Home Savings of America came to market with $250 million of 6% subordinated bank notes due 2000. The noncallable notes were priced at 99.718 to yield 6.05%, or 85 basis points over the old 30-year Treasury bond. Moody's rate the offering Baa1, while Standard & Poor's rates it BBB-plus. Lehman Brothers was lead manager of the offering.

National Bank of Hungary issued $200 million of 7.95% notes due 2003. The noncallable notes were priced at 99.843 to yield 7.973%, or 255 basis points more than comparable Treasuries. Moody's rates the offering Ba1, while Standard & Poor's rates it BB-plus. Salomon Brothers was lead manager of the offering.

Markel Corp. issued $75 million of 7 1/4% notes due 2003. The noncallable notes were priced at 99.3 to yield 194 basis points over comparable Treasuries. Moody's rates the offering Ba1, while Standard & Poor's rates it BBB-minus. Smith Barney Shearson was lead manager of the offering.

Union Planters sold $75 million of 6.25% subordinated notes due 2003. The noncallable notes were priced at 99.305 to yield 6.345%, or 95 basis points over 10-year Treasuries. Moody's rates the offering Baa3, while Standard & Poor's rates it BBB-minus. Merrill Lynch & Co. was lead manager of the offering.

Rating News

Standard & Poor's Corp. downgraded Atlantic City Electric Co.'s senior secured debt to A-minus from A, senior unsecured debt and preferred stock to BBB-plus from A-minus, and commercial paper to A-2 from A-1.

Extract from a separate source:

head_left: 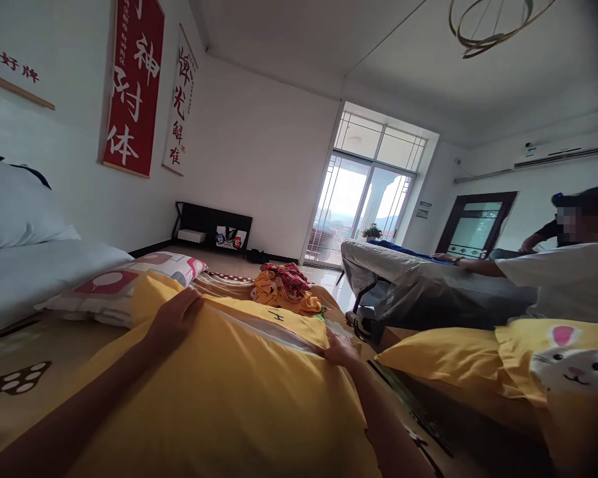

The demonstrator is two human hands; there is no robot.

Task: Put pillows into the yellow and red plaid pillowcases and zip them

The downgrade reflects S&P's expectations that Atlantic City Electric's financial parameters will not strengthen to levels adequate enough to offset rising business risk," Standard & Poor's said in a release.

"The company benefits from a relatively small industrial sector which comprises only 13% or revenues. Nevertheless, electric rates are among the region's highest, and pressures to offer more competitive rates to industrial and larger commercial customers are anticipated," Standard & Poor's said.